Le processus migratoire amène indéniablement à un questionnement et à un changement identitaire. Constitué de plusieurs étapes, il conduit à une désorientation de ses propres repères et à une réappropriation subjective de nouveaux repères. Ce processus influence les premiers concernés, leurs proches, leurs descendants, le pays d’accueil et le pays d’origine.

Leurs descendants sont aujourd’hui les héritiers de cette histoire. Ils s’impliquent au quotidien dans les domaines associatif, médical, culturel, politique, scientifique, artistique,… Belgo-marocains, ils sont des citoyens à part entière. Voici venu le temps de les reconnaître, et donc de les considérer. Voici venu le temps de les considérer, notamment en parlant positivement du passé.

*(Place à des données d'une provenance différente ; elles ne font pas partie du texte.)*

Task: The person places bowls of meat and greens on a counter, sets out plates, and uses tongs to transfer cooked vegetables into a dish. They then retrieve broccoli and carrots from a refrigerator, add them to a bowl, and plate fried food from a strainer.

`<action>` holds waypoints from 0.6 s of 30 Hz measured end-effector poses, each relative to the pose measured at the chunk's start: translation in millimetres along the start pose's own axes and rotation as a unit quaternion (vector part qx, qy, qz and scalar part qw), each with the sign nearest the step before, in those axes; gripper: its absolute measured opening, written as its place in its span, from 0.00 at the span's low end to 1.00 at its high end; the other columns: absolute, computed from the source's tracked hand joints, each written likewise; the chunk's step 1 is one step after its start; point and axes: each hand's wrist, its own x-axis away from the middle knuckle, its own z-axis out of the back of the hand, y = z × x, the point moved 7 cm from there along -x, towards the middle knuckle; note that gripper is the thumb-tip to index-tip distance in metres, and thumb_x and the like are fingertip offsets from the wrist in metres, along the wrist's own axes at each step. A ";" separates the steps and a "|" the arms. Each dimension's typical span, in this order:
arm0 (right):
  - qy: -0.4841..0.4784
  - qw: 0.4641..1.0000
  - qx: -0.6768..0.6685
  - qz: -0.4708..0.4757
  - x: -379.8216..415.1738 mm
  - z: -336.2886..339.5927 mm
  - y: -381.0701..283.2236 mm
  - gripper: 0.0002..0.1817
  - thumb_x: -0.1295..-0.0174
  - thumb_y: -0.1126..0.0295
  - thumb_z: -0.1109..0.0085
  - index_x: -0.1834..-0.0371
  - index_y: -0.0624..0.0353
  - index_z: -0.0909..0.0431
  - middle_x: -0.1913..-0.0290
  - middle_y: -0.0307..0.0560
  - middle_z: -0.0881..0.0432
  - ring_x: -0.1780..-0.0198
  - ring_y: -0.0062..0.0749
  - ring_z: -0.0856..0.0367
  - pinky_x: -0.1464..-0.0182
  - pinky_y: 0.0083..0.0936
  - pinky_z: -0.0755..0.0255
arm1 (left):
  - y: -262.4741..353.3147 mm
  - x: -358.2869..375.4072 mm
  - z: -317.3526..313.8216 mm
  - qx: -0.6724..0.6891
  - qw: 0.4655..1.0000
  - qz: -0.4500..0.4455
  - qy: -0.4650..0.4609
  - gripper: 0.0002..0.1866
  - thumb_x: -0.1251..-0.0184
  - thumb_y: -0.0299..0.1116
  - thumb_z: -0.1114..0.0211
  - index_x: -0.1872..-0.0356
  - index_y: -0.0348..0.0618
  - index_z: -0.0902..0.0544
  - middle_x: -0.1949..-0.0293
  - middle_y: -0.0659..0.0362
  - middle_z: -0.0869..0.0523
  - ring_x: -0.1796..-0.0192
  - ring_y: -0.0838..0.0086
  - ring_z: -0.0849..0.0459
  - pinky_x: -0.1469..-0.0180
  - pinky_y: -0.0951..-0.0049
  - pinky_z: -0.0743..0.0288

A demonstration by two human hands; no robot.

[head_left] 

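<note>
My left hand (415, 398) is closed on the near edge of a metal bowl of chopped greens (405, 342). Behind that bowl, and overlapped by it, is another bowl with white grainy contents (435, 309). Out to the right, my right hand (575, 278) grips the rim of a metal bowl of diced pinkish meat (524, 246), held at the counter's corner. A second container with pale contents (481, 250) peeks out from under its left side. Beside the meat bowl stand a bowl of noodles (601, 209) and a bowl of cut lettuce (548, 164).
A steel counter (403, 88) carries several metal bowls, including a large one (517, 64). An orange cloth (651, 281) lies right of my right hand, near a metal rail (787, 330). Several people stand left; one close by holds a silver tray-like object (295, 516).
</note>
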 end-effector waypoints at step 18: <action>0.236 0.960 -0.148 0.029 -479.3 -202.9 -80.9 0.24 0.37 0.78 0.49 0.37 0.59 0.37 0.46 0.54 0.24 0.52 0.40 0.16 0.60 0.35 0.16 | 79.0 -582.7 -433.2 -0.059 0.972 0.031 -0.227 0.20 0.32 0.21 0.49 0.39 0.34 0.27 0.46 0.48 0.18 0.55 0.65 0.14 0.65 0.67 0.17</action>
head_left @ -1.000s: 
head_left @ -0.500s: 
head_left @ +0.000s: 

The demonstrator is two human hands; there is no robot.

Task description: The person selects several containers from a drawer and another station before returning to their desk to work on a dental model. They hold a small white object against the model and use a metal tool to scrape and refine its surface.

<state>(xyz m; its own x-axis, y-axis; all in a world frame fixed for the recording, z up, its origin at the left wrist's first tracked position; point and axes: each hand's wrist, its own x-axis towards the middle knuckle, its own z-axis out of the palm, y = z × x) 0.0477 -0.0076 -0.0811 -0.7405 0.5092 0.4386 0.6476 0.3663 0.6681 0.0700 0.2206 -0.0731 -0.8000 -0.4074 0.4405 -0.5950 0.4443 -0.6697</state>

Alors voici venu le temps de parler de nos aînés, de nos Chibanis, de nos padres aux cheveux gris. De les admirer, de narrer leur vie, de les distinguer en faisant du bruit. En 2020 ou 2021, ces hommes nous ont quitté, entouré d’amour et de pensées, accompagné de leurs expériences, rencontres et fragments de vie, laissant derrière eux valeurs et belles et grandes familles.

À la mémoire d’Ahmed Ben Moussa, de Ba Brahim Ouachen, et de tous les autres… »

Article co-signé par Bachir Barrou (réalisateur du documentaire »‘Enfants d’ici, Parents d’ailleurs« ), Camille Fortunier (chercheuse universitaire) et Robin Delobel (journaliste) – Membres de Nomad’s Prod Asbl.